Stochastic Status Flow Experiment - Part 1

Statistics
Experiment
r-package
Author

Fanzhou Liang

Published

September 8, 2024

Recreate natural status process flow from a set of random generated event logs.

Introduction

A “status audit log” is a set of data that record status change. A “status” is typically categorical variables. Some data warehousing book will can it a “audit log” or “snap-shot table”.

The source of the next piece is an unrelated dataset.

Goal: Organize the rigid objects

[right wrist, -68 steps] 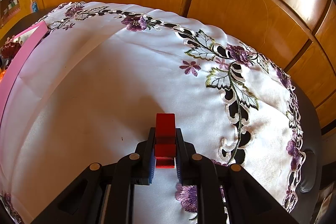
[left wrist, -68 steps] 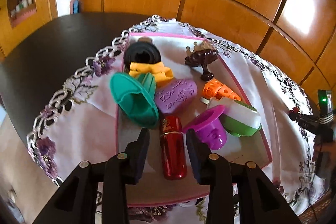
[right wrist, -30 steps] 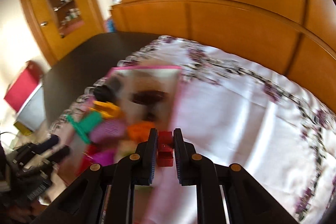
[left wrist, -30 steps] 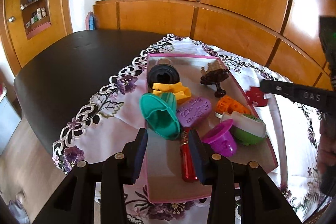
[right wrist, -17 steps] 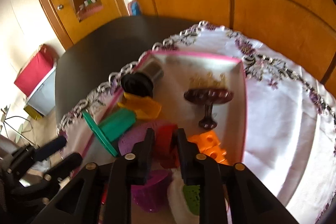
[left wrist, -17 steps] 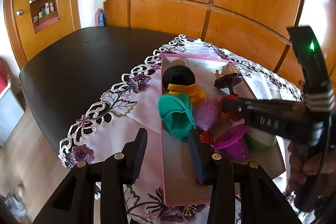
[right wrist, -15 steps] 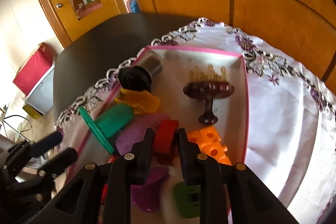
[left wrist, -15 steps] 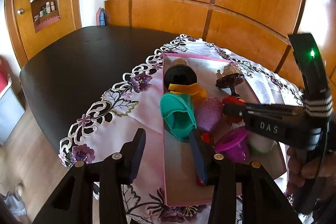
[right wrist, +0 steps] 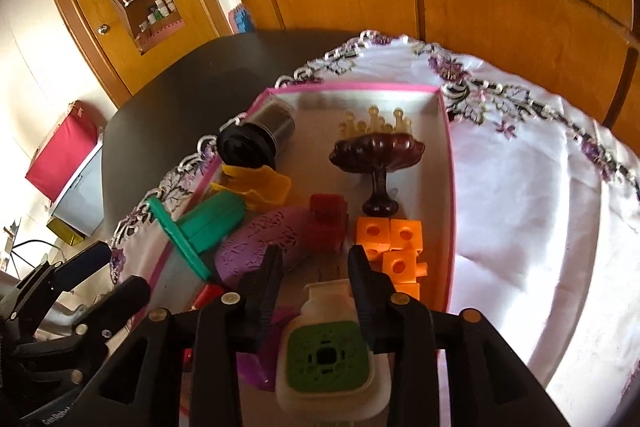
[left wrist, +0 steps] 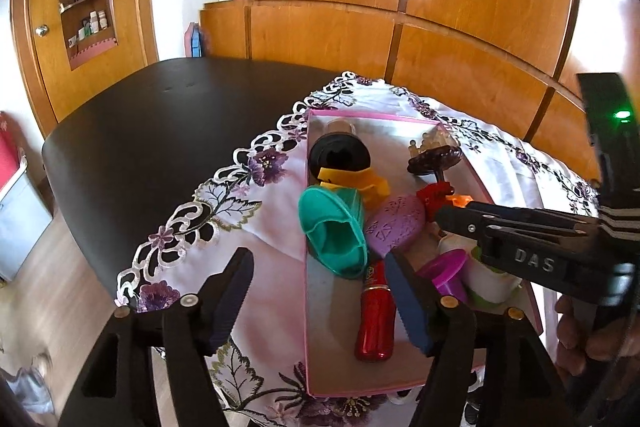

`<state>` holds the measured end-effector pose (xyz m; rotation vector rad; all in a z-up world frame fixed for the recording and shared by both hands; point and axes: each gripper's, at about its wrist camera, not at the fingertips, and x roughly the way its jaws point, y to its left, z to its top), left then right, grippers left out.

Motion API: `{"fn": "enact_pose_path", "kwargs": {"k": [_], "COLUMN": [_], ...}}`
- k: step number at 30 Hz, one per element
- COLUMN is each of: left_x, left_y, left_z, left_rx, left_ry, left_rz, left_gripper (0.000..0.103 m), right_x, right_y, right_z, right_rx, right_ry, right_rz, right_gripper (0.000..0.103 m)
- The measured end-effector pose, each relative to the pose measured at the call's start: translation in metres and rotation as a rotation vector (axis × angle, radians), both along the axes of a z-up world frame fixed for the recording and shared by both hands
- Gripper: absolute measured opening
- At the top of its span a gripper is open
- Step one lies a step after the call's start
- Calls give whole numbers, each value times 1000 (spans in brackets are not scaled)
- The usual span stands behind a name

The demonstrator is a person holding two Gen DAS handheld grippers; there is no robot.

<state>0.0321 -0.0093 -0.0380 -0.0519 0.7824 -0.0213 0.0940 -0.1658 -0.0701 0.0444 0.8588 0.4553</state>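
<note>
The left gripper (left wrist: 318, 285) hangs over the near left edge of the pink tray (left wrist: 306, 307). Its jaws are opening and hold nothing; one finger is over the white cloth (left wrist: 276, 223) and the other is over the tray. The tray sits on the cloth, which covers part of the dark surface (left wrist: 160, 115). In the tray, going from left to right, a green funnel-shaped toy (left wrist: 332, 227) lies on its side, with a yellow piece (left wrist: 360, 179) and a black round lid (left wrist: 340, 157) behind it. Next is a red tube (left wrist: 376, 315) near the front, and a purple bumpy oval (left wrist: 396, 223) behind that. The red block (right wrist: 326, 223) now lies in the middle of the tray, between the purple oval and the orange blocks (right wrist: 390, 247). A dark brown stand (right wrist: 378, 163) is just behind it. The right gripper (right wrist: 314, 265) is just in front of the red block. Its jaws are opening, and its pads do not touch the block. Under this gripper is a white pot with a green lid (right wrist: 328, 355), with a purple cup (left wrist: 446, 271) beside it.
</note>
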Motion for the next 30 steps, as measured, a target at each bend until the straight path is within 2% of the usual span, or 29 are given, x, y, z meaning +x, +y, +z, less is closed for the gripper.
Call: {"fn": "enact_pose_path", "kwargs": {"k": [9, 11, 12, 16, 20, 23, 30], "left_x": [-10, -14, -17, -27, -29, -34, -40], "left_y": [-6, -9, -11, -19, -28, -32, -32], "left_z": [13, 16, 18, 21, 19, 20, 27], "left_rx": [10, 9, 10, 27, 73, 88, 51], "left_ry": [-41, -54, -62, -87, -65, -82, -105], "left_rz": [-3, -2, -4, -10, 12, 13, 4], "left_gripper": [87, 101, 103, 103, 103, 103, 103], "right_x": [-42, -54, -58, -73, -77, -82, -87], "right_y": [-22, -28, -31, -41, -43, -44, -41], "right_z": [28, 30, 31, 25, 18, 17, 23], "right_rx": [-39, -61, -70, -72, -71, -75, -74], "right_ry": [-147, -179, -189, -192, -179, -188, -212], "right_rz": [-162, -217, -240, -306, -325, -328, -326], "right_gripper": [43, 43, 43, 43, 43, 43, 43]}}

These data captures business related process, such as purchase order going through different stage of purchase - from order to shipment; or a customer moving through different online booking stage - from viewing the web-page advert to actual purchase.

Data analyst may seek to answer questions such as how quick it is for an order to move through or What’s the common customer purchase story.

This short experiment use a scholastically generated “status change log” and baysian inference to try answer those questions:

  • Can we recreate a status flow graph using those data;
  • Predict when and how many certain status will move through;
  • Predict when a status is not moving

Experiment: Complete Chaotic

Fake Data

Below is one of many format of record status change:

make_fakelog(2)
  • This example data has only two object (id 1, id2)
  • Statues:
    • We are going to pretent status are represented by these numbers 1, 2, 3, 4..
    • Column from represent status before change
    • Column to represent status after change
  • Column log-time is when the change has taken place,
  • Column weight can represent a numerical value of object (in the purchase order context, “weight” can represent price of order).

This table is randomly generated, every status is random sampled and

Below of extract from how a fake log is made: The time is randomly sampled. Each status is random sampled.

make_fakelog_1 = function(fake_id, freq, n_status = 3) {
  
  fake_to = sample(seq(n_status), size=freq, replace=T)
  fake_from=lag(fake_to)
  wts = rnorm(freq, 10, 2) # average value is always 10 or 2 so

  x = sample(seq(freq), size=1)
  # Generate Time-stamp For One Single Year
  Year_23 = seq(ymd('2023-01-01'), ymd('2023-12-31'), by='1 day')

  fake_timelog=sort(sample(Year_23, size=freq))
  data.frame(
    id = fake_id,
    from = fake_from,
    to = fake_to,
    logtime=fake_timelog,
    weight = round(wts,2)
  )
}

Statistical characteristics of random sampled time-gaps

A randomly sampled value, comparing with previous value is normally distributed in R. (compare against a sample of normal distribution with same mean and standard deviation)

n = 1e4
x = runif(n)
diff_x = (x - lag(x))[-1]
norm_x = rnorm(n, mean(diff_x), sd(diff_x))
plot_against_nrml(norm_x) + 
  ggtitle("<b>normal</b> against <b style='color:blue'>x: runif unsorted</b>") 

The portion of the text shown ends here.